His town architecture is successfully covered in a show at the RIBA Heinz Gallery (21 Portman Square, W1 until April 1) together with a self-guided Palladian walk in Mayfair, while the Royal Academy exhibition (until April 2) is as lucidly laid out and richly adorned as Burlington’s still-surviving villa and garden at Chiswick, which is its central concern.

Any student can easily follow the development of this inspired aristocrat’s ideas from their origins in Roman, Italian Renaissance and early 17th-century English models, - for the most part illustrated with drawings, prints and paintings collected, commissioned or inspired by him - to their realisation. But if further help is needed, the RA has a crystal-clear gallery guide, an invaluable teachers’ pack and early morning gallery guides by arrangement (telephone 0171 494 5733).

At Chiswick House and garden (Burlington Lane, W4), both seminal in the creation of the 18th-century country house and its landscaped setting, students can compare the original designs and contemporary illustrations in the RA exhibition with what exists today, and also examine the restoration programme recorded in the display, Conservation and Recreation. Here, too, there is an excellent guide and one of the most stimulating and substantial teachers’ handbooks (English Heritage Pounds 3.95) to be found anywhere.
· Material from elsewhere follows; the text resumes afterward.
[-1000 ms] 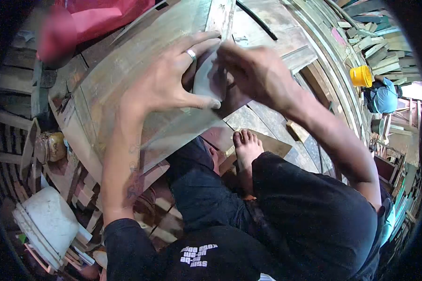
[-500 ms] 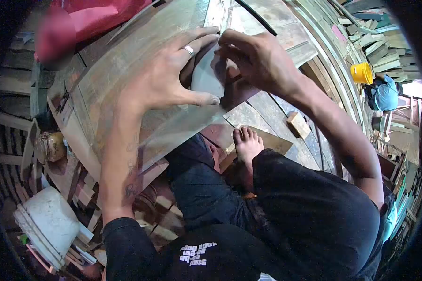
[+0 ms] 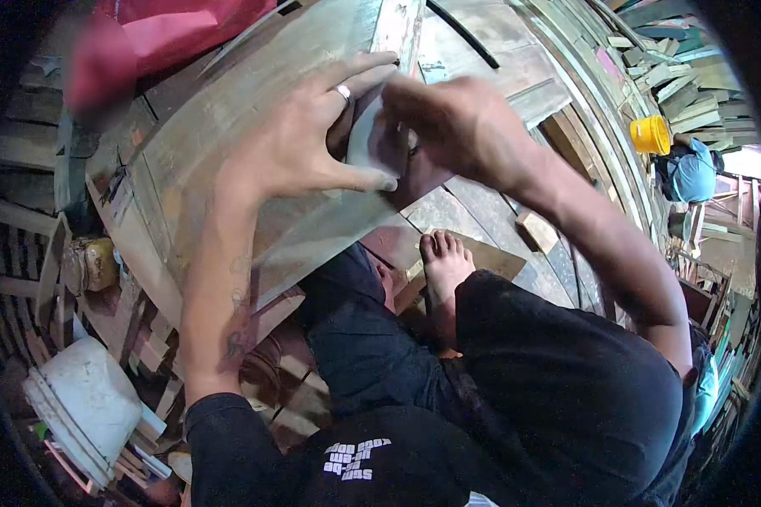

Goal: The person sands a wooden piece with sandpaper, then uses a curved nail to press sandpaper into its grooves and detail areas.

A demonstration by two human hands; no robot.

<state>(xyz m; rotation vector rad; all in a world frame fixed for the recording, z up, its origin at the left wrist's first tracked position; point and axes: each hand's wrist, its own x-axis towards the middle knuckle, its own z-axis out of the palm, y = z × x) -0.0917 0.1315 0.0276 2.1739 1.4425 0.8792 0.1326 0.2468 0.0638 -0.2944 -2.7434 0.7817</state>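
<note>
Beneath both hands a thin, curved pale-grey sheet [image 3: 365, 145] lies on the corner of a wide wooden board [image 3: 203, 160]. My left hand [image 3: 313, 127], with a ring on one finger, grips the sheet, thumb at its near edge and fingers at its far side. At the sheet's right edge, my right hand [image 3: 452, 118] has its fingers curled together in a pinch; motion blurs them, and what they hold is hidden. A dark reddish-brown surface [image 3: 427, 173] shows just below the right hand.
My bare foot [image 3: 446, 262] rests near a small wood block [image 3: 537, 231]. A white bucket [image 3: 89, 397] and a jar [image 3: 93, 264] stand at left. Red cloth [image 3: 169, 42] lies at upper left. A person [image 3: 691, 169] sits by a yellow bucket [image 3: 650, 134] among stacked planks.
My right hand has shifted slightly down and left, its fingers now over the sheet's right edge. My left hand stays in nearly the same place on the sheet.
</note>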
To round up this celebration in a suitably splendid way there is John Harris’s accompanying book and RA catalogue (The Palladian Revival: Lord Burlington, His Villa and Garden at Chiswick Pounds 19.95 Yale University Press). Combining rigorous scholarship with passionate enthusiasm and adding some very telling photographs to illustrations of all the visual material in the exhibition, it is without doubt the definitive study.